At Magnum he sent W. Eugene Smith on assignment to Pittsburgh, which Smith turned into an 11,000 image shoot requiring, ultimately, a 38-page layout in Photography Annual when Life refused to publish it in the 60-page spread that Smith demanded.

During the Vietnam War he was responsible for the front-page display of Eddie Adams's image of a Saigon police chief shooting a suspected Vietcong in the head. He also placed Nick Ut's image of a naked Vietnamese girl running from a napalm bombing raid on the Times front page despite a policy against nudity.

Both those images won Pulitzer Prizes.

Morris was born in Maple Shade, N.J., on Dec. 7, 1916. He was raised in Chicago and studied journalism at the University of Chicago where he worked for the campus newspaper and founded a student magazine called Pulse.

I take some comfort that nothing can now happen anywhere in the world that doesn't come to the attention of the rest of the world.

In 1938 he arrived in New York and found a job at Life as a clerk. He was promoted to Hollywood correspondent and when World War II broke out, he was sent to London as Life's picture editor to follow the war in Europe.

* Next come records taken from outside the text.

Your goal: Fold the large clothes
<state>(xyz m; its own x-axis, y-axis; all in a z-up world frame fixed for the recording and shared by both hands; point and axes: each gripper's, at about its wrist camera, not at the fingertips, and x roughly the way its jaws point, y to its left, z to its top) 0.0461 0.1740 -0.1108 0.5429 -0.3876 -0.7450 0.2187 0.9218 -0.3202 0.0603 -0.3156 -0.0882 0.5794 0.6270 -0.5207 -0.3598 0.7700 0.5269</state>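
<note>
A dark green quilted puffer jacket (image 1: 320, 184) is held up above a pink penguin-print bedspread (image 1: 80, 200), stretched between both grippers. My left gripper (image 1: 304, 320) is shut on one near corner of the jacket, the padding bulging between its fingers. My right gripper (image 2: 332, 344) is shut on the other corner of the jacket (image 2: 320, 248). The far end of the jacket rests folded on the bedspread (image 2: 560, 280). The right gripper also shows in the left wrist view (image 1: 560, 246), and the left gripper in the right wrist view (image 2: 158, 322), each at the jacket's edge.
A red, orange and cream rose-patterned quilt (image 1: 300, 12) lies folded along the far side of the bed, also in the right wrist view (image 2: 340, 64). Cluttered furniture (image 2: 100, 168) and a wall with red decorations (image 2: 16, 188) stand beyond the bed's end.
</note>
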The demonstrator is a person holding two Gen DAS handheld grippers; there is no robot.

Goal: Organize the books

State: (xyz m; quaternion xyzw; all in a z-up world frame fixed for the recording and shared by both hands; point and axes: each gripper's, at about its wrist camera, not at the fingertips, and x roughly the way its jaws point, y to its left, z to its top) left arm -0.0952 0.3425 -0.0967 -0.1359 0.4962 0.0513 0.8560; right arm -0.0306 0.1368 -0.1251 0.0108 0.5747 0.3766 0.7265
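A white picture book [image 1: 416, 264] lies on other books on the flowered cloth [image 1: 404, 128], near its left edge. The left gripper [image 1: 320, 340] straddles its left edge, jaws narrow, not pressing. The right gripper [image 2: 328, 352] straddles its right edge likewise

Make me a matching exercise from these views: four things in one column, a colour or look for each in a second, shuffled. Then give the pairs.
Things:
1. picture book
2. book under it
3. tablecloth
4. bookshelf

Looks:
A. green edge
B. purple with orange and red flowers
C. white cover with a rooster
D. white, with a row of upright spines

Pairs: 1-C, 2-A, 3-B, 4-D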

After the war, he briefly worked for Life's Paris bureau before returning to New York to become the picture editor of Ladies' Home Journal. In 1948, he convinced the editors to print Capa's photos of Russia.

He also launched a photo series called "People Are People the World Over" at the Journal, which he claimed inspired Edward Steichen's "The Family of Man" show at the Museum of Modern Art in 1955.

In 1953, Capa persuaded him to become Magnum's fist executive editor.

He moved to the Washington Post in 1964 as assistant managing editor where he was able to choose photos for the front page. Those photos were among the first to be printed in color by a major newspaper.

He returned to the New York Times after less than a year at the Washington Post, serving as picture editor from 1967 to 1973. For a couple of years he headed the Times' syndication service before returning to Paris in 1983 where he spent six years at the Paris editor for National Geographic.

In 1998 he published his autobiography, Get the Picture: A Personal History of Photojournalism

He was awarded the Lègion d'Honneur in 2009 and an Infinity Award for lifetime achievement given by the International Center of Photography in New York in 2010.

He gave this advice to today's practitioners of the art:

In journalism, one first looks for the meaning, the truth that's involved in the image -- does this image show something important? Is it true or false? The composition, the form, which is more of an aesthetic question, comes second. The ideal picture for a story first has to have meaning and secondly, hopefully, to have form -- good composition. Good composition takes the eye to the focal point.

A Quaker and lifelong pacifist (who made an exception for World War II)), Morris lamented the failure of war photography to reduce the world's conflicts. Still, in a 2007 interview he held out hope:

I'd like to think that photography has made a difference. With communication as it now is and the Internet, I take some comfort that nothing can now happen anywhere in the world that doesn't come to the attention of the rest of the world. And maybe if the rest of the world only learns what to do about it, that would be great. But it's a very slow and painful learning process.

As a photo editor, Morris devoted his life to that process. If it is the photographer's job to capture the truth, it is the photo editor's to compose it artfully later. And to make sure that truth sees the light of day.